Work instructions:
Everything from the line containing "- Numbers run" through the line containing "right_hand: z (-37" in the listing below should be copied exactly, and nothing more.

The data:
================================
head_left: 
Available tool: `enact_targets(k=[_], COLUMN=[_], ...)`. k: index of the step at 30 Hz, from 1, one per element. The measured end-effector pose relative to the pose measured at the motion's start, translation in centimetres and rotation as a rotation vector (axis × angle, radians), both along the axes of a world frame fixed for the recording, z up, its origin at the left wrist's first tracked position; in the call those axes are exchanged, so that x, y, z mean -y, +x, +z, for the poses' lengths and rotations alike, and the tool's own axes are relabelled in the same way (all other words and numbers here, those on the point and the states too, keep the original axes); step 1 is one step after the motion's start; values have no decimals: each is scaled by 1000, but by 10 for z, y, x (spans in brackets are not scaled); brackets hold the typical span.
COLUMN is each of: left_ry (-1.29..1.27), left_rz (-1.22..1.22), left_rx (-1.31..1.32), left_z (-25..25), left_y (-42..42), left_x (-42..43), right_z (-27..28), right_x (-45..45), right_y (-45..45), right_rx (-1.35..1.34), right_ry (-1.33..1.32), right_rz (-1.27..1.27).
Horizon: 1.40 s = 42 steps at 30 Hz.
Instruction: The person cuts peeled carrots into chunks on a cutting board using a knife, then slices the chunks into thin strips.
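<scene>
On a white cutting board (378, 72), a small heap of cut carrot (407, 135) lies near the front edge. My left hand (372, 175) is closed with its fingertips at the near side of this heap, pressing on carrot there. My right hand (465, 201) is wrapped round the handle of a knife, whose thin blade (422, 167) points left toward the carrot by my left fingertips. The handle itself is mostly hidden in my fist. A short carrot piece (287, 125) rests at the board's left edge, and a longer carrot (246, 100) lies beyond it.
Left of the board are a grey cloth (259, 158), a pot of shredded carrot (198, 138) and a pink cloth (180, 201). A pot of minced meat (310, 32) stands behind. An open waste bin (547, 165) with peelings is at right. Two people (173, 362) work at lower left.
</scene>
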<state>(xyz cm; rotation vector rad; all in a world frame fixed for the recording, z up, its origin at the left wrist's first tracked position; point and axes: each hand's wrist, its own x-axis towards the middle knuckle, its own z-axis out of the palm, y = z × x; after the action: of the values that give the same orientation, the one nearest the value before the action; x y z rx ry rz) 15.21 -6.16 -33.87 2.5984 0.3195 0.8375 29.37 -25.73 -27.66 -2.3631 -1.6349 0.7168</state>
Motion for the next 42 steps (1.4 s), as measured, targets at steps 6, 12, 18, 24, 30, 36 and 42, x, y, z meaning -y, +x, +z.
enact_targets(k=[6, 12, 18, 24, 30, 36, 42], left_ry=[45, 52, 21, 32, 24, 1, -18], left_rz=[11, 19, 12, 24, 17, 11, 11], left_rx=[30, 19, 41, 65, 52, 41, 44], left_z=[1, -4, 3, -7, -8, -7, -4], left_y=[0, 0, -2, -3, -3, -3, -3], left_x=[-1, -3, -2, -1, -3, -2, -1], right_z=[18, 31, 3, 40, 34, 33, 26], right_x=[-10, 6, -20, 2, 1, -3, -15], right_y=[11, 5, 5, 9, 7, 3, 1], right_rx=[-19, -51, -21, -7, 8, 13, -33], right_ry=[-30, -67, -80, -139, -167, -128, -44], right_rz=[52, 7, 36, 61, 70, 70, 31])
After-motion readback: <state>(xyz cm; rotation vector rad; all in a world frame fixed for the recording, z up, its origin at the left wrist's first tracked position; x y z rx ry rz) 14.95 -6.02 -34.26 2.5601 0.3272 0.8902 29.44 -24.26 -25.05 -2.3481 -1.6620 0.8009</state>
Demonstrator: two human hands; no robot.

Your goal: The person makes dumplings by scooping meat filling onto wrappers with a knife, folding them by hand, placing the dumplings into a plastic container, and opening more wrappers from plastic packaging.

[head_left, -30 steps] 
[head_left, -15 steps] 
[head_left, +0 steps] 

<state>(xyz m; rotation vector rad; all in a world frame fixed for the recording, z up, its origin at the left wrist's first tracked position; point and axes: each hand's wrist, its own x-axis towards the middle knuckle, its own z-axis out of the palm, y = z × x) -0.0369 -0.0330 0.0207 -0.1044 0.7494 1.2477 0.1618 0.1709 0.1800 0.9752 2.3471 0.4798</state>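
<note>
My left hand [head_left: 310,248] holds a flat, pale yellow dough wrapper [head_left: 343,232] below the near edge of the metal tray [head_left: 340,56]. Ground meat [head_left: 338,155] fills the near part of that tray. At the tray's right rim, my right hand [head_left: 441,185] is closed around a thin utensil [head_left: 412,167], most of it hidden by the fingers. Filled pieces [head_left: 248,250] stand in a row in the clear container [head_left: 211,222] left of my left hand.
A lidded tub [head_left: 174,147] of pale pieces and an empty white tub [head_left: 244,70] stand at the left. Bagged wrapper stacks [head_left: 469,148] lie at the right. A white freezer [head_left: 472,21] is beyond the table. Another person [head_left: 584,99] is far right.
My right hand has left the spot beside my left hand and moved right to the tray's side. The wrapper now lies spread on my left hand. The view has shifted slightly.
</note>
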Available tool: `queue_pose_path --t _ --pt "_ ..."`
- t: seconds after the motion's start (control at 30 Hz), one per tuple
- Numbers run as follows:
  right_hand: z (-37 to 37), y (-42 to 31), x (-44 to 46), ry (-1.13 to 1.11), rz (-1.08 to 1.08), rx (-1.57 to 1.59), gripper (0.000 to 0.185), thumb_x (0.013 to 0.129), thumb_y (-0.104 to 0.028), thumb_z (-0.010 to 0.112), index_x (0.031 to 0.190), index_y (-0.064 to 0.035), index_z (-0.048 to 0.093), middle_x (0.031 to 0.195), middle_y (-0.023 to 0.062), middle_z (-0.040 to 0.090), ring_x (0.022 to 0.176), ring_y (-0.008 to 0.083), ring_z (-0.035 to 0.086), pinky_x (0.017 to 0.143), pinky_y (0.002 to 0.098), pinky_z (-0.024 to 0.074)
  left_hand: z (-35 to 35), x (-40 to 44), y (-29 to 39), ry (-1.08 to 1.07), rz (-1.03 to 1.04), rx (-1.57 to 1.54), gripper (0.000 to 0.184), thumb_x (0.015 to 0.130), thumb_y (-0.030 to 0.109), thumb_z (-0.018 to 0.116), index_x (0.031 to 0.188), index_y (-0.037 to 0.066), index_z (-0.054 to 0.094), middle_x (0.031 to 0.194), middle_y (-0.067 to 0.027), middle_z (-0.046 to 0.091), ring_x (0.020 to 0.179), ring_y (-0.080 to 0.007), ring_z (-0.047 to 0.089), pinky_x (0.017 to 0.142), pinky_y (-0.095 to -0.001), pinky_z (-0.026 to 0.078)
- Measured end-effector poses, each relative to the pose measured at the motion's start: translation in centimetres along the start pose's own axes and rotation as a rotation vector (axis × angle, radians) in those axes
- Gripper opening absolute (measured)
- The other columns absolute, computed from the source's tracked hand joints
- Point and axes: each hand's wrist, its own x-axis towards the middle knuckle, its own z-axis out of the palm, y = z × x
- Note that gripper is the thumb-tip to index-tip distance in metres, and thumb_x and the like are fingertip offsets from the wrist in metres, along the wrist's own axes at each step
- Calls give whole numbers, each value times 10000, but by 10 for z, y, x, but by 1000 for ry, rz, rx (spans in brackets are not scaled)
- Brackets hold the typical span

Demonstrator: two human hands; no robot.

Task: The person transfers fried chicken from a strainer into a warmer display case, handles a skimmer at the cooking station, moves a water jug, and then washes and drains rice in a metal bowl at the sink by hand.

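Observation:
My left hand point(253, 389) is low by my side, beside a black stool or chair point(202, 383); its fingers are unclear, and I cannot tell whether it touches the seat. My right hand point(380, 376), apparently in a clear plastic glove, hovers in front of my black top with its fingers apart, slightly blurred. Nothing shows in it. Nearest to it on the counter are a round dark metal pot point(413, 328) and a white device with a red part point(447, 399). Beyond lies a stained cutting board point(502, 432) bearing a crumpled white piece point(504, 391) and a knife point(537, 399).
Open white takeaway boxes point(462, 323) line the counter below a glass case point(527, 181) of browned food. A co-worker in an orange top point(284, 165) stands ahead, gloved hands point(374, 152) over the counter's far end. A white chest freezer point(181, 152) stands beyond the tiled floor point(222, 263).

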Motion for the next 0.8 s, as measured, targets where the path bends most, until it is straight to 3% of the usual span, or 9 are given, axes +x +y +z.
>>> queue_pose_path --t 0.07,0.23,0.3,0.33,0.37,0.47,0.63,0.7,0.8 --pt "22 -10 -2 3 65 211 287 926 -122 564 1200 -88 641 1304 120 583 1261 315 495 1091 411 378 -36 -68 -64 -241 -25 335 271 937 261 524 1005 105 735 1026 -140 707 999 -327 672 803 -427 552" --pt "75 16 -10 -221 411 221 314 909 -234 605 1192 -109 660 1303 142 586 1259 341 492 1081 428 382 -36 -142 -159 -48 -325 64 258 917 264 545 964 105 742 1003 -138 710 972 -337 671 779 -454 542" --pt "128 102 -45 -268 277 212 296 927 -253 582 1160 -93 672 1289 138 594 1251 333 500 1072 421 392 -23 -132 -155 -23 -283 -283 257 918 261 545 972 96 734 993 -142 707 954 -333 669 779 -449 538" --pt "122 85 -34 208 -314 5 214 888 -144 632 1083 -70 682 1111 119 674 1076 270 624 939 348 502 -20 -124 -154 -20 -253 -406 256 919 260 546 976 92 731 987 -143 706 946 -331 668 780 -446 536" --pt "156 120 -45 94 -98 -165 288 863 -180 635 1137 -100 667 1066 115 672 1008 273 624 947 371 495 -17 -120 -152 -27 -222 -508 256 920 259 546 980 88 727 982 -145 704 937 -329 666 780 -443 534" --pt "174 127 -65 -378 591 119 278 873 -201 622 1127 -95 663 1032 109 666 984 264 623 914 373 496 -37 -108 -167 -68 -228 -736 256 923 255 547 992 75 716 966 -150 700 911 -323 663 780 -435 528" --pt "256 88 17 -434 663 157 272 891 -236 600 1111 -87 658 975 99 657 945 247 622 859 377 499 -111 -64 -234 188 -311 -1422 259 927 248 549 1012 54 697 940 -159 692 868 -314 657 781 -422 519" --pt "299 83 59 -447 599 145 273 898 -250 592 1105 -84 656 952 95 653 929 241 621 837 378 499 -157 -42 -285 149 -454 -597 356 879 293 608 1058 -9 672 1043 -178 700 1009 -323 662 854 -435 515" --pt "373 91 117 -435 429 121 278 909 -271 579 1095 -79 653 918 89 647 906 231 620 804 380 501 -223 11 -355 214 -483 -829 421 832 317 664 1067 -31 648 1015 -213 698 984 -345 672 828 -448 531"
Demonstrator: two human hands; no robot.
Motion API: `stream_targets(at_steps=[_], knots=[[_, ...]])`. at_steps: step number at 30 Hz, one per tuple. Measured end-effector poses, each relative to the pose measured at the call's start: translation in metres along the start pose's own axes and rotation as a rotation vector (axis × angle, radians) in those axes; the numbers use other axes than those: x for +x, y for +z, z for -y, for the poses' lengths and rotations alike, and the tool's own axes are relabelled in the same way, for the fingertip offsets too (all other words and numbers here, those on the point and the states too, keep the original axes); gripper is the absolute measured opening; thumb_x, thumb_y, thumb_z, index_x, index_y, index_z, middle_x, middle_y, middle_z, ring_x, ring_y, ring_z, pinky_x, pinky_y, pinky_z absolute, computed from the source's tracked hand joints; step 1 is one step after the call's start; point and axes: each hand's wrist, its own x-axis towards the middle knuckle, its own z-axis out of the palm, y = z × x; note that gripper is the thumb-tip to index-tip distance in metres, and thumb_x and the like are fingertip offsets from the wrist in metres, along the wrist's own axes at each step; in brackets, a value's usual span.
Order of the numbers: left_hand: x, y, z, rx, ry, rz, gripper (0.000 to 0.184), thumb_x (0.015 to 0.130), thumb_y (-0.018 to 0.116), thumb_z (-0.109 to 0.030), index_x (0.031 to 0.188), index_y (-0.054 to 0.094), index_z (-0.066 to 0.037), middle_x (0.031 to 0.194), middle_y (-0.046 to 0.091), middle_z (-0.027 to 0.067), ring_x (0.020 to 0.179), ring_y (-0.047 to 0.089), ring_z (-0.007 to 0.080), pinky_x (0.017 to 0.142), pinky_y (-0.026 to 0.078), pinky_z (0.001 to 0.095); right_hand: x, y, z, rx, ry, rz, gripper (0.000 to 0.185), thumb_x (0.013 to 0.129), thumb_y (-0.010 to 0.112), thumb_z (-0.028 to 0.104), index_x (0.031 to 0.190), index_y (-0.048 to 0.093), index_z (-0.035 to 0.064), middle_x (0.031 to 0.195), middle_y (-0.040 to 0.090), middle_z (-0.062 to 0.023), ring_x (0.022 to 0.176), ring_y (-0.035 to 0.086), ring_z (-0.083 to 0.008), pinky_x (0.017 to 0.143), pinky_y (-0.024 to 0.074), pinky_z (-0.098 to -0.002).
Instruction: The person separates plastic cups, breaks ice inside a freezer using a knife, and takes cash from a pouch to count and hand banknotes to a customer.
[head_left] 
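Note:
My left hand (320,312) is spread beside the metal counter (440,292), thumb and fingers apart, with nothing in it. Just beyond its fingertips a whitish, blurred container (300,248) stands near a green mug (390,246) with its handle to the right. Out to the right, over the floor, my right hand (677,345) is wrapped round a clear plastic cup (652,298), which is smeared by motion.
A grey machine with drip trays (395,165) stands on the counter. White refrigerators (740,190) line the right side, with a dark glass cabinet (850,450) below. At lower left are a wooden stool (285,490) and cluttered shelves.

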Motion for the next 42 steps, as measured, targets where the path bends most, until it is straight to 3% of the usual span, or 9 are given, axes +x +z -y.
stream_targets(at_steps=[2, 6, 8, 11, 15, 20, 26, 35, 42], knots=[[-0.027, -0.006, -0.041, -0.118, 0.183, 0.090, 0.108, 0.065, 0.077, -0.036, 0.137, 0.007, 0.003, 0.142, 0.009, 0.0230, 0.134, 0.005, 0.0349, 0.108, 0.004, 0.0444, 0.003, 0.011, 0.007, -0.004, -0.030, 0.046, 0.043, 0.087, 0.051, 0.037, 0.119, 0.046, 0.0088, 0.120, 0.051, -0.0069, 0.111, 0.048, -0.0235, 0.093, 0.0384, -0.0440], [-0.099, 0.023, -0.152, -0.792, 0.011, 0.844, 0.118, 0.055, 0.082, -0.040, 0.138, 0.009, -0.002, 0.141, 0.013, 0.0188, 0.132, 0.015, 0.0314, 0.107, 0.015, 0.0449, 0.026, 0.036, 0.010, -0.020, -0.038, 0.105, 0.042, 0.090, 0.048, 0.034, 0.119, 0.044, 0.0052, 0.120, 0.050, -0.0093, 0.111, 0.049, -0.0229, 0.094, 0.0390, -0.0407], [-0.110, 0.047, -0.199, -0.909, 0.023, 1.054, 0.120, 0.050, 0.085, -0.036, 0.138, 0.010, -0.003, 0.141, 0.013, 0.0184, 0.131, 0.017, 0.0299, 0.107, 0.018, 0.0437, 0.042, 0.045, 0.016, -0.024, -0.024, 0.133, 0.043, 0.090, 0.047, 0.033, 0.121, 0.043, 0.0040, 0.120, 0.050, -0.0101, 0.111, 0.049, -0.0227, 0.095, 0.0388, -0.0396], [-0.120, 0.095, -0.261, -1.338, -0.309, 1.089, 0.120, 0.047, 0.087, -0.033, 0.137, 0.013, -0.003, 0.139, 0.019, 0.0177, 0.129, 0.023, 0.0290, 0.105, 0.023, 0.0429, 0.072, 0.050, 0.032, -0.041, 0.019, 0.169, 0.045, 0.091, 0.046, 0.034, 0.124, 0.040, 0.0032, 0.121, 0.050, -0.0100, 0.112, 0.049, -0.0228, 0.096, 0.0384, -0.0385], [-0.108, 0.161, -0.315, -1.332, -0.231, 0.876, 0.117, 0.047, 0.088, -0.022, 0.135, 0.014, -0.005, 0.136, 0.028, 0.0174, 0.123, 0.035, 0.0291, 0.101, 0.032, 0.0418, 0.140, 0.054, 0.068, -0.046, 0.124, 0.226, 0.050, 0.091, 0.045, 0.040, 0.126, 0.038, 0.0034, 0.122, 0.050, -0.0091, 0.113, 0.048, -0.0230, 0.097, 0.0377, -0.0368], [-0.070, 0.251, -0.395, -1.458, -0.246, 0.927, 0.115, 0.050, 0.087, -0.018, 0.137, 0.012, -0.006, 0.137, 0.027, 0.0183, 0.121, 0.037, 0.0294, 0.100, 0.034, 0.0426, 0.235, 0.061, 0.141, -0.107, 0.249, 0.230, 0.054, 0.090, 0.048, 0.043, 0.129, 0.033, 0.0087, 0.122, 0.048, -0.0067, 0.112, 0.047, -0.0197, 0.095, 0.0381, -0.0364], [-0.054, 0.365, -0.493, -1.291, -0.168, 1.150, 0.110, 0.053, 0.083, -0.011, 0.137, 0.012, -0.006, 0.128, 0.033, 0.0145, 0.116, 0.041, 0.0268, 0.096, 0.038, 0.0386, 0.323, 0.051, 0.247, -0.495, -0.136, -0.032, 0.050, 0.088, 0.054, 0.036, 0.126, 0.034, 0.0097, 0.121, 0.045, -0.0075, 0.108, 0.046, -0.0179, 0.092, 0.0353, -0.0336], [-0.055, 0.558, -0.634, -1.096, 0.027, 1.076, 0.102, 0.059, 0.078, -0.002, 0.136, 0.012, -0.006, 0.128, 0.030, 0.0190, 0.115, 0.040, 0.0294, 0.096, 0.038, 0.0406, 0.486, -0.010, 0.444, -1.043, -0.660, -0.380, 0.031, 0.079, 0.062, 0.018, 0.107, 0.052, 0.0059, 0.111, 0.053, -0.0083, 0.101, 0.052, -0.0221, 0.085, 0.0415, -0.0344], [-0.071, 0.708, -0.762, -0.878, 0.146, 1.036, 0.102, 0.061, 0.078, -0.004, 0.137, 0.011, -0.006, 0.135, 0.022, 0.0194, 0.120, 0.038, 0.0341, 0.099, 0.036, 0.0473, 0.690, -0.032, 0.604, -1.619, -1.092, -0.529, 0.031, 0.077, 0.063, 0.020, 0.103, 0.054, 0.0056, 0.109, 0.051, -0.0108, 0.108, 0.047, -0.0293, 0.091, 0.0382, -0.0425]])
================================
Exercise result:
- Numbers run as follows:
  right_hand: z (-37 to 37), y (-42 to 31), x (-44 to 46), ry (-1.13 to 1.11), rz (-1.08 to 1.08), rx (-1.57 to 1.59), gripper (0.000 to 0.185), thumb_x (0.013 to 0.129), thumb_y (-0.104 to 0.028), thumb_z (-0.010 to 0.112), index_x (0.031 to 0.190), index_y (-0.064 to 0.035), index_z (-0.048 to 0.093), middle_x (0.031 to 0.195), middle_y (-0.023 to 0.062), middle_z (-0.040 to 0.090), ring_x (0.022 to 0.176), ring_y (-0.008 to 0.083), ring_z (-0.035 to 0.086), pinky_x (0.017 to 0.143), pinky_y (0.002 to 0.098), pinky_z (-0.024 to 0.074)

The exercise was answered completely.